* **PROMPT**
The answer must be an exact copy of the lines from the one with "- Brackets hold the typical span" through the final line below, with no pictures and nothing else.

* **GIVEN INFORMATION**
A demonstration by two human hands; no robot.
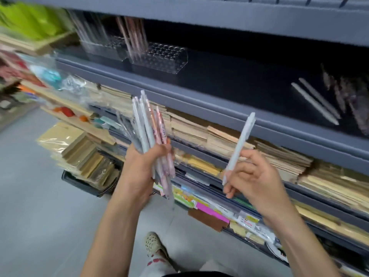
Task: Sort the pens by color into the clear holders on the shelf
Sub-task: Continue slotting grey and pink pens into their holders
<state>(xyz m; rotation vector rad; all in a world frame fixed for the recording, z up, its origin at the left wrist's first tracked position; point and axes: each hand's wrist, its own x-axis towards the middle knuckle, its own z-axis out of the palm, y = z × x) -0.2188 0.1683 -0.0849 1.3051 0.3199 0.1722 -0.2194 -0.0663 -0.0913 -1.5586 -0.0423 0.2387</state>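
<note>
Though labels [248, 222] blur, left hand [139, 168] grips pens [146, 126]

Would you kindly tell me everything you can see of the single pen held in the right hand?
The pen is slim, pale grey-white and plastic-looking, with what seems a clip near its upper end. It tilts, upper end up and rightward, before the grey shelf edge. The right hand pinches its lower part; nothing else touches it. Blur hides finer detail.
</note>
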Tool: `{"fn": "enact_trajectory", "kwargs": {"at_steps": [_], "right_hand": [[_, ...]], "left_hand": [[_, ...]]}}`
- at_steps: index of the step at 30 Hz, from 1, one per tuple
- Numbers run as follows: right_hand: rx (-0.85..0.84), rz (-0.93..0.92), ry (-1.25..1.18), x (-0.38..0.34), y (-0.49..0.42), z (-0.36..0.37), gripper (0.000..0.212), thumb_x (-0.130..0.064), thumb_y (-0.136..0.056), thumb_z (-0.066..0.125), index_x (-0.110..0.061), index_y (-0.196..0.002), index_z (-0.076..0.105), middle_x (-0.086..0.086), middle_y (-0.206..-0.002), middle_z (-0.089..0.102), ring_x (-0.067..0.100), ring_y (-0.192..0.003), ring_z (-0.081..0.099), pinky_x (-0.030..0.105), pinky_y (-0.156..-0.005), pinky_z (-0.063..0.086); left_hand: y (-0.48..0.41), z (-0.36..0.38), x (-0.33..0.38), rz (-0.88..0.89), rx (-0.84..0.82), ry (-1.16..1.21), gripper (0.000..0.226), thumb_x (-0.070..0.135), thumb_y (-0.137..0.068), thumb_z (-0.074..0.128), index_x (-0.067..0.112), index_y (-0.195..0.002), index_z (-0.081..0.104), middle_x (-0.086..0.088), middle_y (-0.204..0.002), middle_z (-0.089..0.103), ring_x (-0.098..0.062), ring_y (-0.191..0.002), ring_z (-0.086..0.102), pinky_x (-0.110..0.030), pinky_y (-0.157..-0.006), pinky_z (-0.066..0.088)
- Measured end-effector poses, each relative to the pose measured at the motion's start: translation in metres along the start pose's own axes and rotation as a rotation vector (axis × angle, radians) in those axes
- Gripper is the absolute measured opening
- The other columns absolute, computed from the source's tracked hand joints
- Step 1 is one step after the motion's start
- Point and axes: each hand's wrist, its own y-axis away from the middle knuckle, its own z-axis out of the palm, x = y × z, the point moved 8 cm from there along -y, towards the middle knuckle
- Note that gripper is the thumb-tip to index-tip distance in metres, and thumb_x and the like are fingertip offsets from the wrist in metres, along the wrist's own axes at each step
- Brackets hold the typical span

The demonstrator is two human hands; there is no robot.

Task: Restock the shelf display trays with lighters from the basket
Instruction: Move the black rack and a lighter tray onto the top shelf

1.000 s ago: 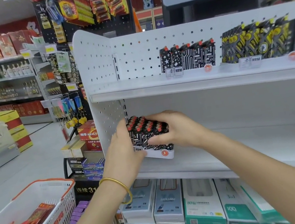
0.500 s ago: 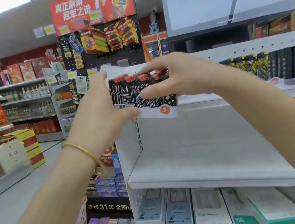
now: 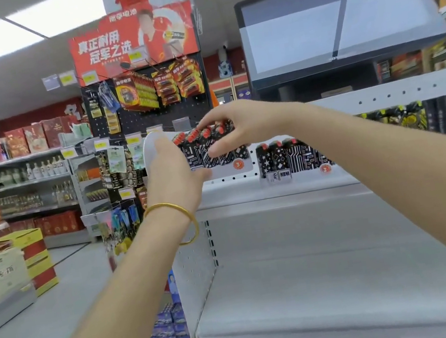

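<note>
Supermarket top shelf (image 3: 249, 194): left hand (image 3: 170, 171) and right hand (image 3: 235, 125) clasp a lighter tray (image 3: 230, 169) over its left end; next, likely lower it beside the neighbouring tray (image 3: 290, 157).

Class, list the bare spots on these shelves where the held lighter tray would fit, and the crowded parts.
Free: top shelf left of the shelved lighter tray; the wide shelf below. Crowded: right of that tray, yellow-black lighters.
</note>
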Motion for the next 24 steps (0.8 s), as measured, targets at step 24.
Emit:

* **SOLUTION BELOW**
- Brackets hold the typical span

The demonstrator is two human hands; there is no robot.

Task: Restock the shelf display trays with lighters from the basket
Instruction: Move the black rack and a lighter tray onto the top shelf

1.000 s ago: 
0.500 s ago: 
now: 

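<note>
Supermarket top shelf (image 3: 249, 194): left hand (image 3: 170, 171) and right hand (image 3: 235, 125) clasp a lighter tray (image 3: 230, 169) over its left end; next, likely lower it beside the neighbouring tray (image 3: 290, 157).

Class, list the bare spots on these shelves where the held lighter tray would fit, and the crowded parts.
Free: top shelf left of the shelved lighter tray; the wide shelf below. Crowded: right of that tray, yellow-black lighters.
</note>
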Motion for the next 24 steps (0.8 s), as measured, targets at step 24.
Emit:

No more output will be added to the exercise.